Facebook’s Libra might be fading a bit as a perceived threat to monetary systems that have been in place around the globe for centuries. But the race is still on for central banks to develop their own digital versions of fiat to take their place alongside bills and coins.
To that end, the Bahamas may stand out as an epicenter of sorts for the rise of central bank digital currencies (CBDCs). As reported by Reuters, the Sand Dollar – a new digital currency issued and backed by the Bahamian central bank – is now in circulation, and bit by bit, has been making inroads into retail use cases. The newswire noted that purchases at a health-food cafe in that country this week marked the first transactions using the Bahamian digital dollar.
Central Banks Around the World Eye CBDCs
It’s been no secret that central banks around the world have been studying digital currencies or are actively in the midst of developing them. As noted in this space in recent months, a Bank of International Settlements (BIS) survey found that a majority of central banks (more than 80 percent) are exploring CBDCs.
In terms of mechanics in the Bahamas, the Sand Dollar is issued directly into digital wallets that are in turn held by a half-dozen money transfer and payment firms. The coins are then spent through apps.

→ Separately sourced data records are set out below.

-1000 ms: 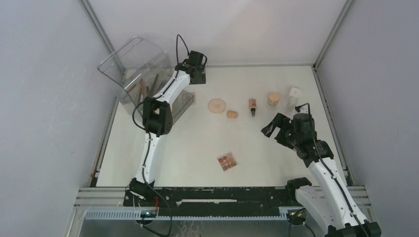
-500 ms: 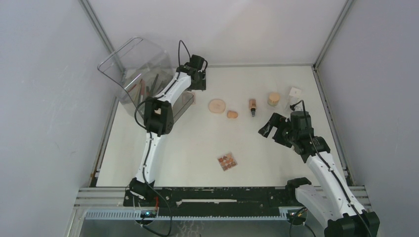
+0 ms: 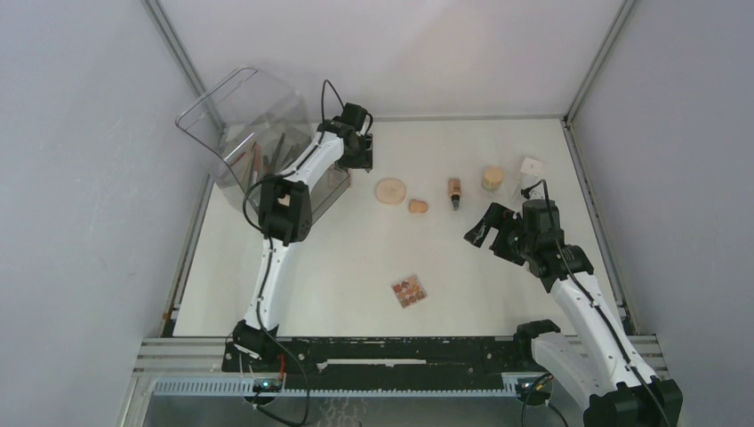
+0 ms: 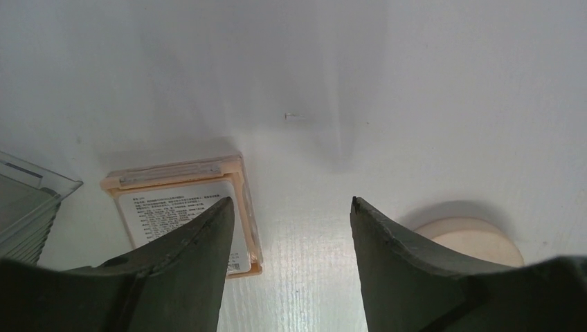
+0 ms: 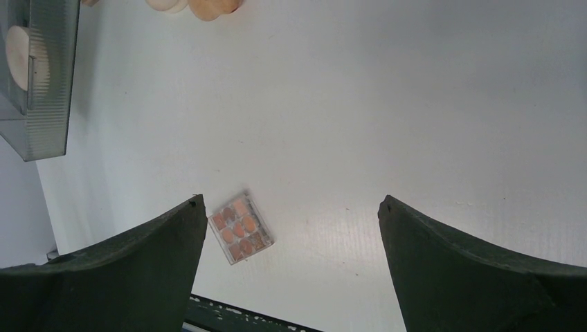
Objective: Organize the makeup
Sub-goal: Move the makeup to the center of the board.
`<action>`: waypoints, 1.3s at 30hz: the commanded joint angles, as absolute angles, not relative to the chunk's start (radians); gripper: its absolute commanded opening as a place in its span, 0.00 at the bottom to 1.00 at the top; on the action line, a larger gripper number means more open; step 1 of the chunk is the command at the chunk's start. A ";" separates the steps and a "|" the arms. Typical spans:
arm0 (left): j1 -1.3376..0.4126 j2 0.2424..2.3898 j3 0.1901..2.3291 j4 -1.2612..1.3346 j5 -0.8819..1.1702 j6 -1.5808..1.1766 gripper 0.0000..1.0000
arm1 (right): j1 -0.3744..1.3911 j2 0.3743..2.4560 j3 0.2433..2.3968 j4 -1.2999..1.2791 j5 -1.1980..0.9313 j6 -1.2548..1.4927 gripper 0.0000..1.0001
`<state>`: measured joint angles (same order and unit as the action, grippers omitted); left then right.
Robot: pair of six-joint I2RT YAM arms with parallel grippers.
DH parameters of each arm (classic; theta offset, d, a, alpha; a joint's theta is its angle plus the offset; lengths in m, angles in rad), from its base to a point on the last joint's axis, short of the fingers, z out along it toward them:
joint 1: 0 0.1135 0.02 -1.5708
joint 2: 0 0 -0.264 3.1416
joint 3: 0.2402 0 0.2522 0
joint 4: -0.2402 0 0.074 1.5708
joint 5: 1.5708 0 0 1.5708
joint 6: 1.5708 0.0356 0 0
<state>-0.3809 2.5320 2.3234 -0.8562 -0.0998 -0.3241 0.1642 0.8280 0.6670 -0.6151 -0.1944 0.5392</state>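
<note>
My left gripper [image 3: 357, 163] is open and empty beside the clear organizer [image 3: 258, 142]. In the left wrist view it [image 4: 291, 204] hangs over a square peach-framed palette [image 4: 181, 207] lying label up, its left finger above the palette. A round peach powder disc [image 4: 471, 238] lies to the right. My right gripper [image 3: 485, 233] is open and empty above the table. In its wrist view [image 5: 291, 200] a small eyeshadow palette [image 5: 240, 228] lies near the left finger. A disc [image 3: 389, 189], a beige sponge [image 3: 418, 206], a tan bottle [image 3: 455, 191] and a jar [image 3: 492, 178] lie mid-table.
Brushes and pencils [image 3: 262, 160] stand in the organizer, and a disc [image 5: 17, 48] sits in its drawer. A white box [image 3: 531, 166] stands at the back right. The eyeshadow palette [image 3: 410, 290] lies near the front edge. Grey walls enclose the table.
My left gripper has come a little nearer and lower, toward the square palette by the organizer. My right gripper has shifted slightly left, then stayed still.
</note>
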 commanded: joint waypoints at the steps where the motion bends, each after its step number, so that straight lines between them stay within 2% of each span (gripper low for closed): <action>1: -0.379 2.499 2.261 -0.895 -0.003 -0.344 0.67 | 0.160 0.830 0.690 -0.569 -0.205 0.541 1.00; 9: -0.392 2.413 2.197 -0.813 -0.043 -0.296 0.68 | 0.160 0.833 0.690 -0.559 -0.202 0.555 1.00; 15: -0.406 2.358 2.361 -0.811 -0.033 -0.247 0.71 | 0.184 0.885 0.692 -0.429 -0.268 0.609 0.97; 18: -0.407 2.328 2.420 -0.813 -0.032 -0.232 0.73 | 0.229 0.938 0.700 -0.362 -0.288 0.610 0.87; 23: -0.413 2.205 2.390 -0.809 0.003 -0.230 0.72 | 0.298 1.084 0.712 -0.156 -0.360 0.656 0.56; 25: -0.423 2.138 2.372 -0.809 0.017 -0.226 0.72 | 0.326 1.190 0.753 -0.076 -0.394 0.677 0.50; 29: -0.439 1.958 2.295 -0.816 0.011 -0.219 0.72 | 0.391 1.484 0.964 -0.013 -0.454 0.668 0.48; 35: -0.409 1.618 2.002 -0.816 -0.120 -0.227 0.74 | 0.419 2.011 1.482 -0.015 -0.621 0.727 0.45; 39: -0.339 1.440 1.821 -0.821 -0.145 -0.267 0.74 | 0.443 2.306 1.883 -0.100 -0.645 0.739 0.48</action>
<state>-0.4080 1.5673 1.9774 -0.8104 -0.0795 -0.2379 0.4229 2.0964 1.5944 -0.0734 -0.5716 0.7059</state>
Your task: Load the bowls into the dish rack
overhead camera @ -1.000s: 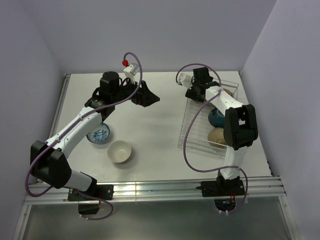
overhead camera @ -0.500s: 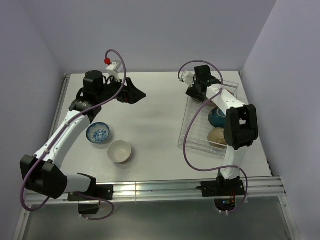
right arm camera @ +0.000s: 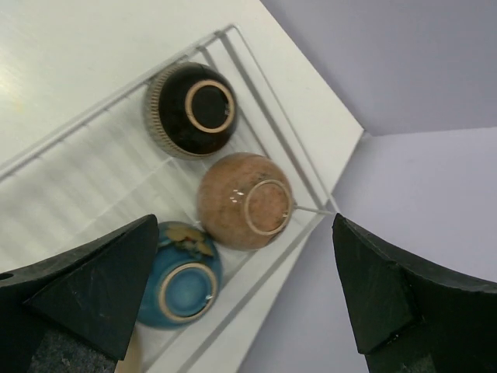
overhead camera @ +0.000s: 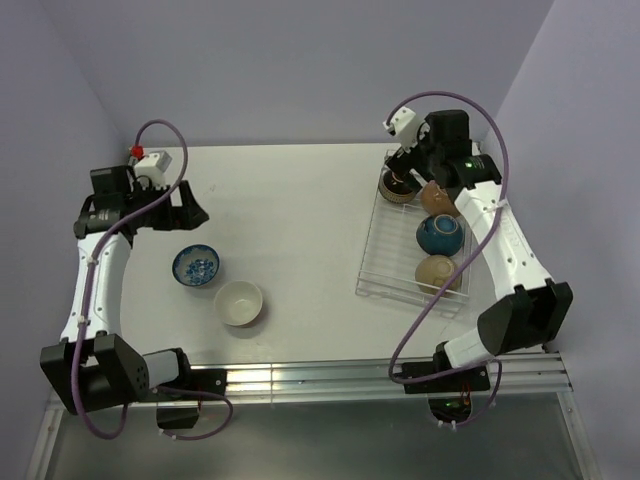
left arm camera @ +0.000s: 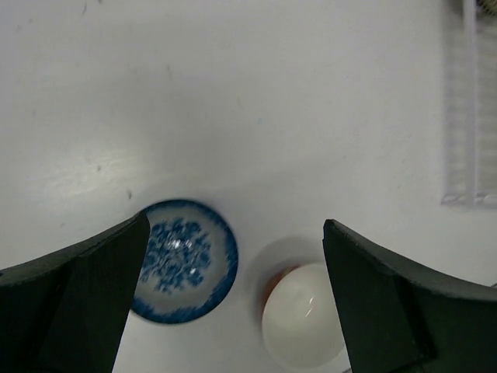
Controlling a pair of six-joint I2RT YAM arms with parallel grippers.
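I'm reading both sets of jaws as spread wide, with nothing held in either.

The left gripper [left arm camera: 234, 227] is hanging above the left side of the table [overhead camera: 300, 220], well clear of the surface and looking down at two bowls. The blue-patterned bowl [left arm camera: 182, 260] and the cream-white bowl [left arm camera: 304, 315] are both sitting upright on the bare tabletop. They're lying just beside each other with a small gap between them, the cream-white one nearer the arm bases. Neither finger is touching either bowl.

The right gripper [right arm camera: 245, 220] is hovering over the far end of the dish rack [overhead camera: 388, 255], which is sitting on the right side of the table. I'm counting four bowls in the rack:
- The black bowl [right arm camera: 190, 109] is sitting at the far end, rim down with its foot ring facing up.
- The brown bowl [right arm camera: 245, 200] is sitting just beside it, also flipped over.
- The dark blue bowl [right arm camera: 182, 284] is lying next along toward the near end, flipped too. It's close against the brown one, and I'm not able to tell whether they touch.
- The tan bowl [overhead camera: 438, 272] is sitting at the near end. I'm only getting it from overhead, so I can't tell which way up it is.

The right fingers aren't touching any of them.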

Notably, as reported by the newswire, the Sand Dollars in circulation total the equivalent of $130,000 U.S. But the Bahamian central bank has said that the digital dollars will eventually be available to all residents.
In other CBDC efforts, as reported in the fall, China’s central bank issued 10 million yuan ($1.5 million) of digital currency to 50,000 people chosen by lottery. The money is spendable at a number of retail locations.
Such central bank efforts toward CBDC might soon get a helping hand. This week, FinTech EMTECH said it’s launching a compliance platform in collaboration with Microsoft to help central banks test their respective CBDCs. The EMTECH Modern Central Bank Sandbox will assist central banks in setting up digital currency that’s interoperable and thus can be converted to other cryptocurrencies, and is compatible with payment devices and terminals worldwide.
The Bahamian effort offers a glimpse into the ways and means of issuing dollars for a country’s domestic use, but the FinTech efforts taking place in tandem with the central banks hint at a key challenge of digital fiat. Trade and commerce happen across borders, and conversion from, say, digital yuan to digital dollars is key.
In addition, there is any number of pathways a digital currency issuance can take. Cleveland Federal Reserve President Loretta Mester said in a speech in September that a digital dollar could conceivably be a form of money transfer that would enable the Fed to disburse money to all individuals in America (seemingly taking the approach that we are seeing in the Bahamas).
Meanwhile, the Boston Fed has been working with the Massachusetts Institute of Technology to explore the necessary tech infrastructure. In the meantime, the Sand Dollar’s launch in the Bahamas could do much to accelerate efforts to get digital currencies into consumers’ hands – and onto the world stage, too.